O tempo é um cretino dúbio e mequetrefe. Intrometido volta quando quer e da forma que lhe convém. Se você não o segura o tempo faz e desfaz com a história. Daí que é preciso reter aquela vida que já passou, mesmo que venha tingida de lendas, meias verdades, verdades absolutas e mentiras impiedosas. Retê-la e ressuscitá-la. Um pedacinho que seja, uma lasquinha, para que nessa história aconteçam sinais vitais. Quem sabe dessa lasca surja outra vida necessária para o presente e o futuro.
Foi mais ou menos essa lasquinha que radiou entre nós no limiar de 2019. Havia que recuperar de novo (tantas vezes as coisas se perdem nos porões do esquecimento) a história da Novembrada. Digo recuperar de novo porque, sejamos justos, todos os anos tem mulheres e homens dispostos a lembrar-nos desse ato de nobreza coletiva e popular que se passou em 30 de novembro de 1979 em Florianópolis, ou melhor, em Desterro. Há quatro décadas o petit pavê da Praça XV marcou, em seu infinito de sinais brancos e pretos, os passos da multidão em justa batalha por direitos.
Assim, entre os claros e escuros do tempo fomos mergulhar em lembranças que se tornaram uma contação apaixonante para a maioria de nós; para todas e todos da Cooperativa Comunicacional Sul. Bom é dizer que pouquíssimos da equipe têm mais de 30 anos. Os mais velhos fizemos respeitoso silêncio e deixamos que essa juventude sedenta de saber fosse a campo e perguntasse, insistisse, duvidasse, até obter a argamassa para construir um novo documentário sobre a Novembrada.
Tudo bem, aí estavam as respostas; 24 entrevistados e entrevistadas e mais de 100 respostas. Talvez se precise algo mais digerível para poder apresentar isso tudo, talvez. Um pouco de delírio seria capaz de organizar os ingredientes. Uma inesperada alegoria que falasse também de nós, da nossa profissão e não só da história. Uma alquimia que misturasse tudo numa panela de desejos.

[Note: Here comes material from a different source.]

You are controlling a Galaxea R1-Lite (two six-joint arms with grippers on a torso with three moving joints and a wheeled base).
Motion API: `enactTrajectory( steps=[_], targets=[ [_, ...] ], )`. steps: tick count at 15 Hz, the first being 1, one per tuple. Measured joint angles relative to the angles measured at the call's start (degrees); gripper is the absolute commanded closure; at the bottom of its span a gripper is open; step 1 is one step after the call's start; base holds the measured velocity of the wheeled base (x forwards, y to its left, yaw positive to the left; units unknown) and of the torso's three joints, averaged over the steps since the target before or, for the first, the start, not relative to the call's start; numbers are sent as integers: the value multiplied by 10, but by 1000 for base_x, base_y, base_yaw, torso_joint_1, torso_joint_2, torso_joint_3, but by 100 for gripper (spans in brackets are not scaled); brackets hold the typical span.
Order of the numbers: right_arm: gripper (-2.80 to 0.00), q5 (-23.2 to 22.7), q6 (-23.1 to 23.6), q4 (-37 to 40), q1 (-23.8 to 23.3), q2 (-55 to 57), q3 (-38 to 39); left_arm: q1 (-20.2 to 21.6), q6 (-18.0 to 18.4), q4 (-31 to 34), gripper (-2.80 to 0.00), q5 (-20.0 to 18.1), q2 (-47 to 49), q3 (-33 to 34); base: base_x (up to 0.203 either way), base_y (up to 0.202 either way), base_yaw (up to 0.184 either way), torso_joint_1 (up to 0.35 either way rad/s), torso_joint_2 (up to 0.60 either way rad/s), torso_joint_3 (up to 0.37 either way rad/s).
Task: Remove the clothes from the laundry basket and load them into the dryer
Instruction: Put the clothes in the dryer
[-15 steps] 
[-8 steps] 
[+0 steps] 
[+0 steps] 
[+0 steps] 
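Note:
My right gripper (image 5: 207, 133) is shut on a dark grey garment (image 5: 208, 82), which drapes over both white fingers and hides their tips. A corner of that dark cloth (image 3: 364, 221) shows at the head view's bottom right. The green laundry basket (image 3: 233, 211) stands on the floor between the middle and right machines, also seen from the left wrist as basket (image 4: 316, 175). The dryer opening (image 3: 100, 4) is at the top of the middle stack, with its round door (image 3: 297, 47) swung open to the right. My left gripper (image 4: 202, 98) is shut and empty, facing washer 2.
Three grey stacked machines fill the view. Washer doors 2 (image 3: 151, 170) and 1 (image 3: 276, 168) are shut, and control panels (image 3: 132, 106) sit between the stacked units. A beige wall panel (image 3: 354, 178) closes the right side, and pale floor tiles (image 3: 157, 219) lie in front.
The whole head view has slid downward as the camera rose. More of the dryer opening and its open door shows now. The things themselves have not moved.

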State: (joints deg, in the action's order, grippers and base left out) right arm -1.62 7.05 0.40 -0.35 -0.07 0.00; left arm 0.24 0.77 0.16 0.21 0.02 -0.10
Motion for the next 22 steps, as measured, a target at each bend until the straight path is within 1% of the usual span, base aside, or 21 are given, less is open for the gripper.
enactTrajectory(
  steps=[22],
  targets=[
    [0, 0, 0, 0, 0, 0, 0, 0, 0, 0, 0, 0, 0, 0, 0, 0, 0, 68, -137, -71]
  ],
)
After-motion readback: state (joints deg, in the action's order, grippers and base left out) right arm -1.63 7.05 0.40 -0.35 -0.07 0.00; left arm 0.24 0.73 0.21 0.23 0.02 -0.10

O jornalismo já não era suficiente, e menos ainda um passado sem presente nem futuro. Comparar; é tão duro comparar o hoje e o passado. É tão diversionista nossa mirada que nos perdemos em um labirinto de espelhos. Enfim fomos adiante. Há que contar, comparar, ler e ver o que temos entre as mãos. Quais ferramentas? Quanto tempo para a tarefa, quanto desaparecido que não enterramos dignamente e quanta esperança que teima a andar entre nós.
E se fez. Acabou em alegoria e em jornalismo, em rap e violinos, em um “tenho que dizer”, porque alguém necessitava dizer. Nicolle foi nós durante 5 meses. Ela procurou dizer que este hoje é o resultado daquilo que não ficou bem resolvido, em aberto, como uma ferida incurável que dói muito quanto a gente toca. Ou ela fez com que alguns e algumas dissessem isso. Cantassem isso.

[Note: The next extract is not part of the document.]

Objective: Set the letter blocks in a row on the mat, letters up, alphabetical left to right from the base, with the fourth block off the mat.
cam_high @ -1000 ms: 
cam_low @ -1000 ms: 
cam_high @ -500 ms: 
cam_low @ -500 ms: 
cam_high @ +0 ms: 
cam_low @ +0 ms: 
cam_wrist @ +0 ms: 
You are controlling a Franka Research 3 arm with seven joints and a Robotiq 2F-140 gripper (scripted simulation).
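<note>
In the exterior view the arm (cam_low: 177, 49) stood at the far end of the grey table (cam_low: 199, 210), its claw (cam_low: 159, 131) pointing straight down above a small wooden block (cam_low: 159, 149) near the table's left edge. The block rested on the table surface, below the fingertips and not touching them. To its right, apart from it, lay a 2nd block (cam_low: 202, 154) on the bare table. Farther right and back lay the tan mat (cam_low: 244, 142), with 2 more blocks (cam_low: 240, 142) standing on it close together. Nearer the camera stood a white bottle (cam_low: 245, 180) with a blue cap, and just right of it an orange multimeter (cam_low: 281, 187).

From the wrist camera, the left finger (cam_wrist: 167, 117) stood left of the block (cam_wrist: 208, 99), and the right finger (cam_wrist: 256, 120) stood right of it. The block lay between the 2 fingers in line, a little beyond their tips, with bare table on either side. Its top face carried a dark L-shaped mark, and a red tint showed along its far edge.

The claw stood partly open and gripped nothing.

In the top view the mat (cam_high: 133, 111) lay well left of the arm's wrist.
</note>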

Assim foi. A partir de nós, jornalistas, cinegrafistas, fotógrafos, revisores, professores e “uma atriz de profissão atriz” nasceu Quarenta. Nasceu pelo compromisso com as lutas populares. Nasceu porque Desacato.info tinha a necessidade de conversar, falar e gritar.
É que há muita esperança de que uma ditadura não se repita Nunca Mais, embora o tempo, esse ser incógnito e tormentoso, tenha aberto de novo as portas do inferno.